The DecisionTreeRegressor function has been used to build a decision tree regressor.

  1. Let's also fit the decision tree regression model with AdaBoost:
ab_regressor = AdaBoostRegressor(DecisionTreeRegressor(max_depth=4), n_estimators=400, random_state=7)
ab_regressor.fit(X_train, y_train)

The AdaBoostRegressor function has been used to compare the results and see how AdaBoost really boosts the performance of a decision tree regressor.

  1. Let's evaluate the performance of the decision tree regressor:
y_pred_dt = dt_regressor.predict(X_test)
mse = mean_squared_error(y_test, y_pred_dt)
evs = explained_variance_score(y_test, y_pred_dt)
print("#### Decision Tree performance ####")
print("Mean squared error =", round(mse, 2))
print("Explained variance score =", round(evs, 2))

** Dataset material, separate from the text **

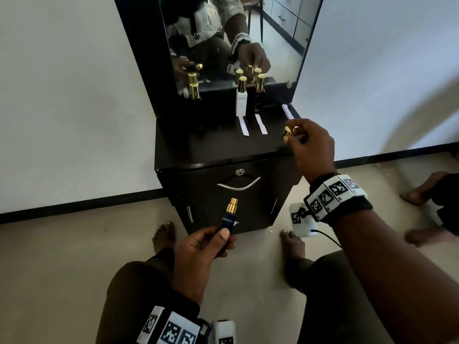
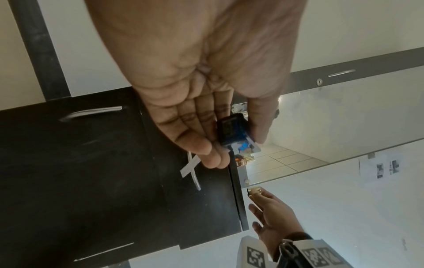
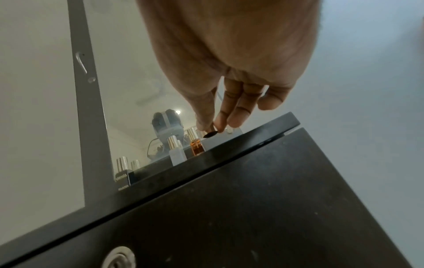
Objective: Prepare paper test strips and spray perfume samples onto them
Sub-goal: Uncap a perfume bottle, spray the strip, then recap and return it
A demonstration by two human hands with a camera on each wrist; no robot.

First, we used the predict() function to predict the response variable based on the test data. Next, we calculated mean squared error and explained variance. Mean squared error is the average of the squared difference between actual and predicted values across all data points in the input. The explained variance is an indicator that, in the form of proportion, indicates how much variability of our data is explained by the model in question.

  1. Now, let's evaluate the performance of AdaBoost:
y_pred_ab = ab_regressor.predict(X_test)
mse = mean_squared_error(y_test, y_pred_ab)
evs = explained_variance_score(y_test, y_pred_ab)
print("#### AdaBoost performance ####")
print("Mean squared error =", round(mse, 2))
print("Explained variance score =", round(evs, 2))

Here is the output on the Terminal:

#### Decision Tree performance ####
Mean squared error = 14.79
Explained variance score = 0.82

#### AdaBoost performance ####
Mean squared error = 7.54
Explained variance score = 0.91

The error is lower and the variance score is closer to 1 when we use AdaBoost, as shown in the preceding output.

How it works...

DecisionTreeRegressor builds a decision tree regressor. Decision trees are used to predict a response or class y, from several input variables; x1, x2,…,xn. If y is a continuous response, it's called a regression tree, if y is categorical, it's called a classification tree. The algorithm is based on the following procedure: We see the value of the input xi at each node of the tree, and based on the answer, we continue to the left or to the right branch. When we reach a leaf, we will find the prediction. In regression trees, we try to divide the data space into tiny parts, where we can equip a simple different model on each of them. The non-leaf part of the tree is just the way to find out which model we will use for predicting it.

A regression tree is formed by a series of nodes that split the root branch into two child branches. Such subdivision continues to cascade. Each new branch, then, can go in another node, or remain a leaf with the predicted value.

There's more...

An AdaBoost regressor is a meta-estimator that starts by equipping a regressor on the actual dataset and adding additional copies of the regressor on the same dataset, but where the weights of instances are adjusted according to the error of the current prediction. As such, consecutive regressors look at difficult cases. This will help us compare the results and see how AdaBoost really boosts the performance of a decision tree regressor.